From the records below, take each line where the string "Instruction" shows up and copy it.
____ Record excerpts
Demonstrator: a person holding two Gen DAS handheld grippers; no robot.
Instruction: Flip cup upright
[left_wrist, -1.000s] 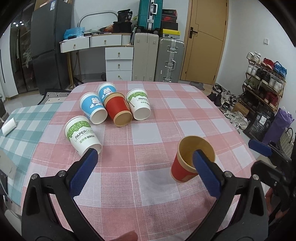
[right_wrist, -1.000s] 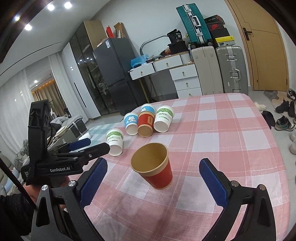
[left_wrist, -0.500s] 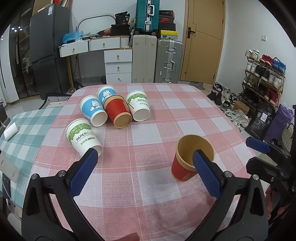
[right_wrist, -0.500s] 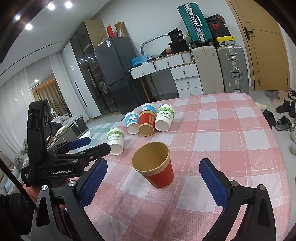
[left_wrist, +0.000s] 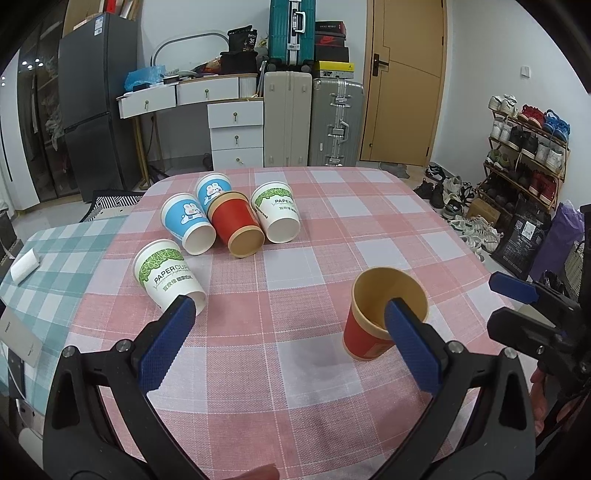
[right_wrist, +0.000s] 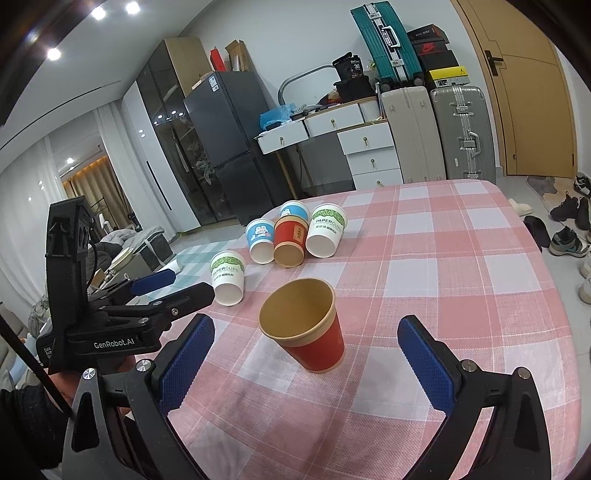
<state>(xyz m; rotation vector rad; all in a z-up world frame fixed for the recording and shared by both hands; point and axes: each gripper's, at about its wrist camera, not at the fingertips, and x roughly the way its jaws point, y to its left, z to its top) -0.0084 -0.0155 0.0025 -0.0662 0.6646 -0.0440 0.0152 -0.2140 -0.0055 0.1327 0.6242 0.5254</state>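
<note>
Right wrist view: red cup stands upright at frame centre on the table, nothing inside. Right claw spread wide, gripping nothing. Left claw also wide open. Five cups lie tipped at upper left.

Place: a lived-in home, a mixed dining and storage room.
Counter: checked tablecloth, pink and white.
Appliance: tall dark fridge.
Storage: white drawers beside upright suitcases.
Entry: wooden door, loaded shoe rack, shoes on the floor.
Beyond: curtains.
</note>
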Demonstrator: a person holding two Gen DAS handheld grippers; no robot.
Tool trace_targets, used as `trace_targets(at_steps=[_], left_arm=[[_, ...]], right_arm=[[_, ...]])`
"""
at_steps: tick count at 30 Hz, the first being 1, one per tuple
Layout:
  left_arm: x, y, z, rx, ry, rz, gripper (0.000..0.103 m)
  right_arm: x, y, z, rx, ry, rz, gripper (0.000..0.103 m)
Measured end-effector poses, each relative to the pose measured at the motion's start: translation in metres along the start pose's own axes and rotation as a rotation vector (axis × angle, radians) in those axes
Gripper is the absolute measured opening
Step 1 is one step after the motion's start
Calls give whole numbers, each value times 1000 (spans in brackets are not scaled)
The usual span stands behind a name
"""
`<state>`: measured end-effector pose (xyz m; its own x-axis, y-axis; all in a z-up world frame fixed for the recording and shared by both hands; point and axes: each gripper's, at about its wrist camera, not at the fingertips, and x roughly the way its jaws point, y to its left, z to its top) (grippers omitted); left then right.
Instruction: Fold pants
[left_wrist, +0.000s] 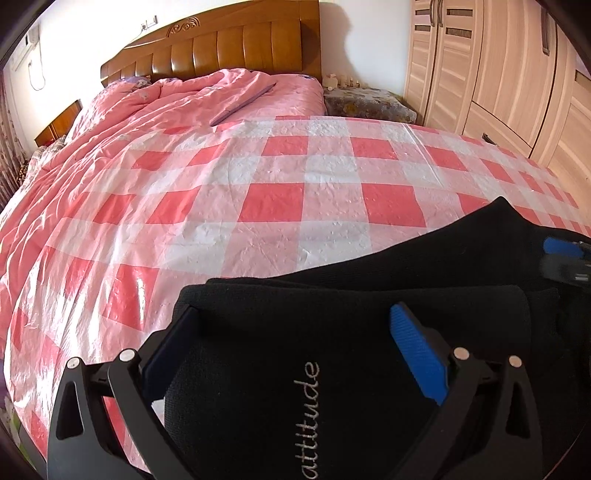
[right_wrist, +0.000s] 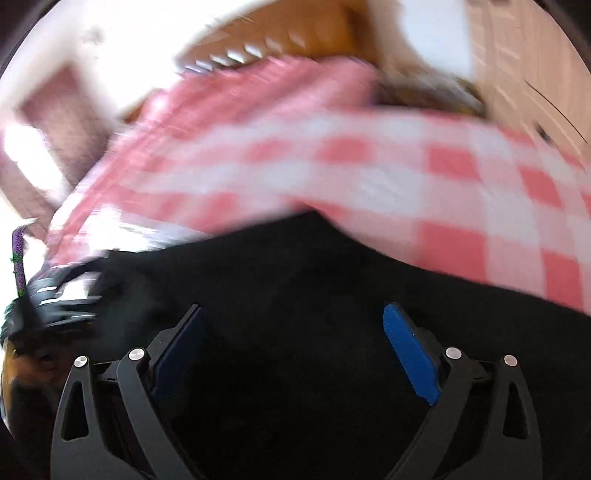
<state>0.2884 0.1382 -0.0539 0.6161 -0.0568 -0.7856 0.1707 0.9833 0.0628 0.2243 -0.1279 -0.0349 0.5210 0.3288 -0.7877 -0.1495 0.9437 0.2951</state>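
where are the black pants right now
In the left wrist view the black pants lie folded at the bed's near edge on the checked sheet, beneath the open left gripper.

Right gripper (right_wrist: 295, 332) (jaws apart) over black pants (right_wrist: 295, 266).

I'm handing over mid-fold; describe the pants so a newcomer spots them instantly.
Start from the big bed with the red-and-white checked plastic sheet spread below the pink quilt. At its near edge lie the black knit pants, in folded layers, with the left gripper open over them. They are the only dark item on the bed, marked by the pale stitched word "attitude".
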Motion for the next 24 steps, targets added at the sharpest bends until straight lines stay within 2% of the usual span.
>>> trace_targets(at_steps=[3, 6, 8, 13, 15, 17, 18, 20, 21, 23, 24], left_arm=[[0, 0, 0, 1, -1, 2, 102], [0, 0, 0, 1, 0, 4, 102], [-1, 1, 0, 0, -2, 5, 102], [0, -1, 1, 0, -2, 13, 102], [0, -1, 1, 1, -2, 14, 102], [0, -1, 0, 0, -4, 15, 102], [-3, -1, 0, -2, -12, 39, 102], [-23, -12, -3, -14, -56, 139, 101], [-34, -18, -5, -17, -83, 132, 101], [-76, -48, -14, 4, -178, 26, 101], [-90, -62, -19, 20, -208, 4, 101]], right_arm=[[-27, -15, -6, 76, -34, 61, 93], [-72, -19, -31, 45, -105, 65, 95], [-87, -21, -47, 0, -105, 6, 96], [-101, -47, -104, -94, -11, -237, 96], [-104, -59, -122, -119, 17, -244, 96], [-114, -61, -135, -154, -5, -235, 96], [-117, -62, -136, -149, -7, -236, 96], [-130, -65, -139, -125, -29, -232, 96], [-139, -67, -140, -113, -53, -224, 96], [-154, -68, -143, -86, -95, -211, 96], [-159, -71, -146, -68, -105, -209, 96]])
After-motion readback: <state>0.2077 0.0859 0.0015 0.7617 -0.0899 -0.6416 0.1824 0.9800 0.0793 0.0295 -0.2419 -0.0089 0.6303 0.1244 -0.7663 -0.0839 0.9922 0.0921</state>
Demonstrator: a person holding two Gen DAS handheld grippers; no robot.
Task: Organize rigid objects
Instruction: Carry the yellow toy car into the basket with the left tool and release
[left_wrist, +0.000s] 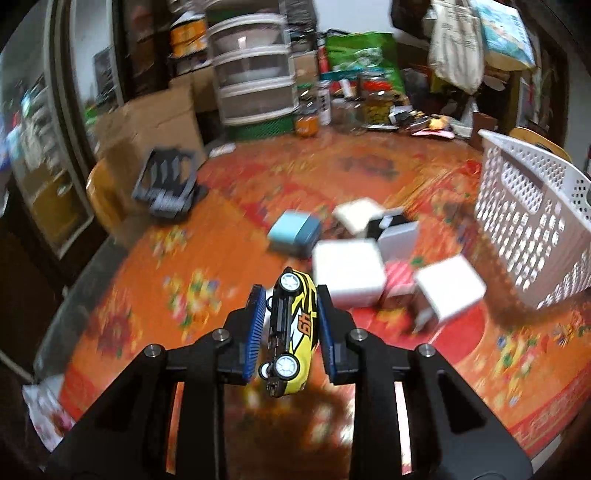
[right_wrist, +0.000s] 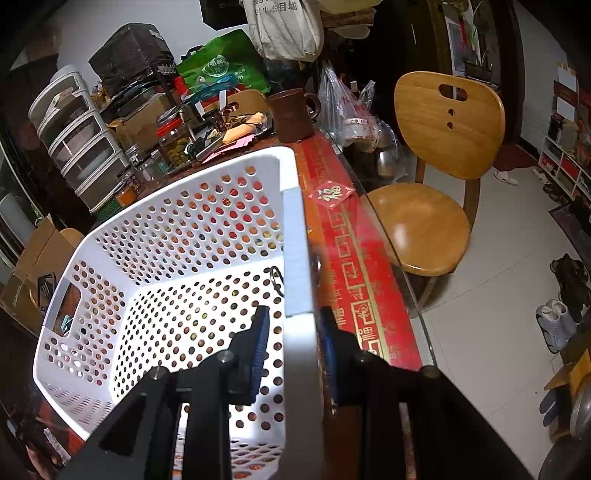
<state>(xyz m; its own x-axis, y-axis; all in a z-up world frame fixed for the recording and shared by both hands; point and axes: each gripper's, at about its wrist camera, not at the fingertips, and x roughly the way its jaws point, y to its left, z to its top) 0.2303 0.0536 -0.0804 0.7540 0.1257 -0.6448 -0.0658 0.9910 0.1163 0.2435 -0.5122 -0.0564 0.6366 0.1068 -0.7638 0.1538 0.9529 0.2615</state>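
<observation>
My left gripper (left_wrist: 290, 297) is shut on a yellow toy car (left_wrist: 293, 328), held on its side above the red floral tablecloth (left_wrist: 147, 295). Ahead lie several small boxes: a blue one (left_wrist: 295, 232), white ones (left_wrist: 349, 271) (left_wrist: 448, 290) (left_wrist: 356, 212) and a grey one (left_wrist: 399, 240). The white perforated basket (left_wrist: 535, 221) stands at the right. In the right wrist view my right gripper (right_wrist: 291, 317) is shut on the basket's right wall (right_wrist: 297, 258), one finger inside, one outside. The basket's inside (right_wrist: 184, 295) looks empty.
A black folding stand (left_wrist: 166, 184) lies at the left of the table. Jars (left_wrist: 375, 98), a drawer unit (left_wrist: 251, 66) and clutter line the far edge. A brown mug (right_wrist: 291, 114) stands beyond the basket. A wooden chair (right_wrist: 432, 177) stands by the table's right edge.
</observation>
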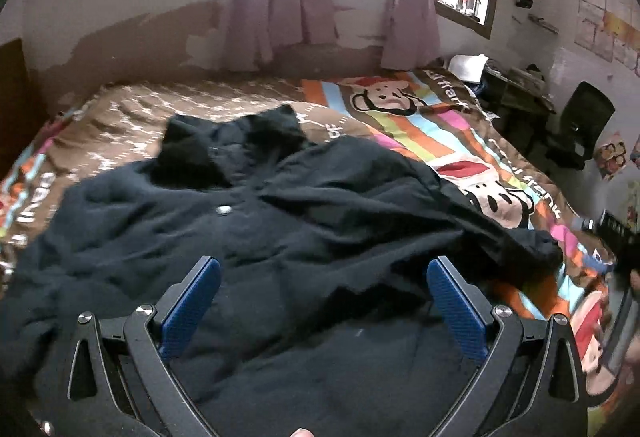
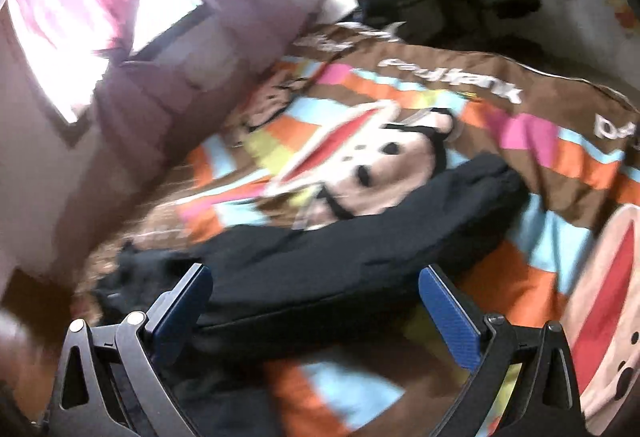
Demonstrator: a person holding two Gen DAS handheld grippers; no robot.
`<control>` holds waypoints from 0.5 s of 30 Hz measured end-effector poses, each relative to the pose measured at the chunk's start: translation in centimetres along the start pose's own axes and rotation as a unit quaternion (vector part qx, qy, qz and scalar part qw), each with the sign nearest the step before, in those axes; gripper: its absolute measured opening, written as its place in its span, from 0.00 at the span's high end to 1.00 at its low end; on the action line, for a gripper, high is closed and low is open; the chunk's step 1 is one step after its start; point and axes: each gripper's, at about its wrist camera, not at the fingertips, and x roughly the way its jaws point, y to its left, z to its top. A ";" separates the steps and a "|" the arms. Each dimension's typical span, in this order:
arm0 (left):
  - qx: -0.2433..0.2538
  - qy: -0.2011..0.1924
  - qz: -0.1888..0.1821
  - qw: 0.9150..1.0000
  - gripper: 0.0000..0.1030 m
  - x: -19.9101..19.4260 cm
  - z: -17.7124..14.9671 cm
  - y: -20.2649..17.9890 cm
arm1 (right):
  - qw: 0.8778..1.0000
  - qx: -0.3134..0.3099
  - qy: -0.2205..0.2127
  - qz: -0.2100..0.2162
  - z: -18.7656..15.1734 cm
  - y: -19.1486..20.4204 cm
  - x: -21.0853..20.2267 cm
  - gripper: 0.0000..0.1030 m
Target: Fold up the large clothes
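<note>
Bedroom, bed under a striped cartoon-monkey bedspread (image 1: 400,125), windows beyond. Item: one black coat (image 1: 248,221), rumpled, collar toward the far wall. Left gripper (image 1: 322,305): mine, jaws spread wide, empty, hovering above the coat body, which lies directly ahead. Right gripper (image 2: 314,313): jaws spread, empty; view blurred. Coat's sleeve (image 2: 360,237) runs ahead and rightward from it. Judgement: my right gripper sits nearer that sleeve.

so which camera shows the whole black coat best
The left wrist view: the black coat lies spread across the bedspread, fur collar and snap visible, fairly sharp. The right wrist view shows only one sleeve and a dark bit of fur, motion-blurred.
</note>
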 end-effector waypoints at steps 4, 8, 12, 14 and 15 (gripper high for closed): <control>0.010 0.017 0.014 1.000 0.01 4.8 -0.3 -1.9 | 0.995 0.055 0.080 -0.009 0.1 -4.2 3.8 0.00; 0.011 0.039 0.009 0.999 0.01 8.6 -0.9 -3.2 | 0.990 0.116 0.082 -0.018 -0.1 -8.8 5.5 0.00; 0.014 0.103 -0.010 0.995 0.01 12.3 -1.6 -3.2 | 0.977 0.190 0.091 0.017 -0.3 -12.2 7.5 0.00; 0.024 0.117 0.002 0.993 0.01 13.5 -2.4 -3.3 | 0.970 0.220 0.095 0.037 -0.1 -13.4 8.8 0.04; 0.028 0.113 0.006 0.993 0.01 13.7 -2.7 -3.3 | 0.969 0.222 0.098 0.043 0.1 -13.5 9.4 0.14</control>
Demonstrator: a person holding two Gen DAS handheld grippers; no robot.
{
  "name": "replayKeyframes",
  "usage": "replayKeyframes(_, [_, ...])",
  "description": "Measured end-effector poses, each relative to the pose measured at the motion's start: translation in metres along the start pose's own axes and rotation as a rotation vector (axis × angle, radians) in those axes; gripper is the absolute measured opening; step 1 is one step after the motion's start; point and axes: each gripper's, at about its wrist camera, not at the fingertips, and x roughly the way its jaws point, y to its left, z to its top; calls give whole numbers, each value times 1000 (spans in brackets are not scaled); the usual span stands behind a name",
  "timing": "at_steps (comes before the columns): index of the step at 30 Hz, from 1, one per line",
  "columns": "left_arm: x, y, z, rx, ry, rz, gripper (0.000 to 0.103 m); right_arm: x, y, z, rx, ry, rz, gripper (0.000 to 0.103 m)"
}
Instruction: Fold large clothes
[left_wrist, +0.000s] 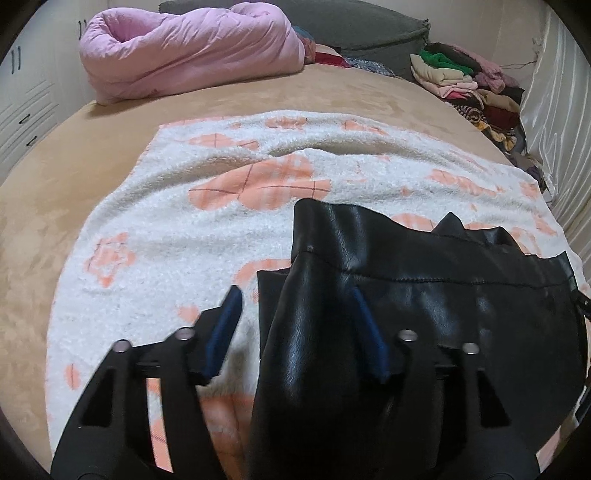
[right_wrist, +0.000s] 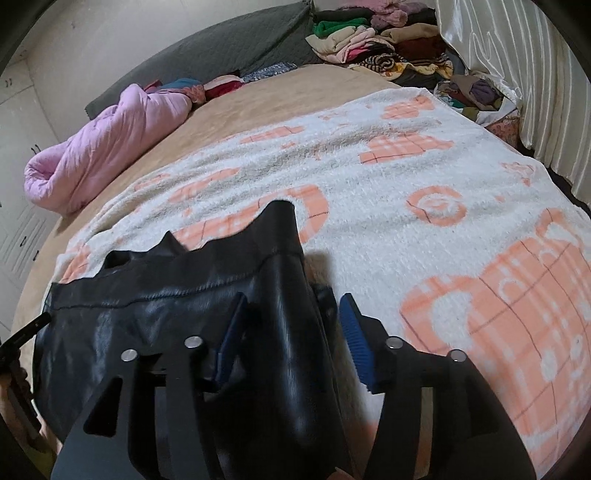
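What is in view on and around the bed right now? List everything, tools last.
black leather garment: one, glossy black, on the near part of the blanket, a fold of it between the fingers of each tool
blanket: one, white fleece with orange patterns, spread over the bed
bed cover: one, tan, under the blanket
quilt: one, pink, rolled up at the far left of the bed
pillow: one, dark grey, at the head of the bed
clothes pile: one heap, mixed colours, far right corner
curtain: one, cream satin, along the right side
cabinets: white, dark handles, left wall
left tool: black, blue pads, jaws apart around a garment fold
right tool: black, blue pads, jaws apart around a garment fold
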Motion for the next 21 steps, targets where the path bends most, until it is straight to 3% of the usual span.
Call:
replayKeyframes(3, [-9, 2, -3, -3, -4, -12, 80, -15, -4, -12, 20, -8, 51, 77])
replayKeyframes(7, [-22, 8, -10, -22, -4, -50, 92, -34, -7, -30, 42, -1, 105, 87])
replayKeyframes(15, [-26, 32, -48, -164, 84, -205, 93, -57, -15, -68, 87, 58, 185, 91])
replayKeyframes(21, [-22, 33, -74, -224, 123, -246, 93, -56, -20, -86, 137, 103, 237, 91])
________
Exercise answer ::
Instruction: Flip cup upright
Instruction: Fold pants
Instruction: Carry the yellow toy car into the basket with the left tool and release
Instruction: Fold large clothes

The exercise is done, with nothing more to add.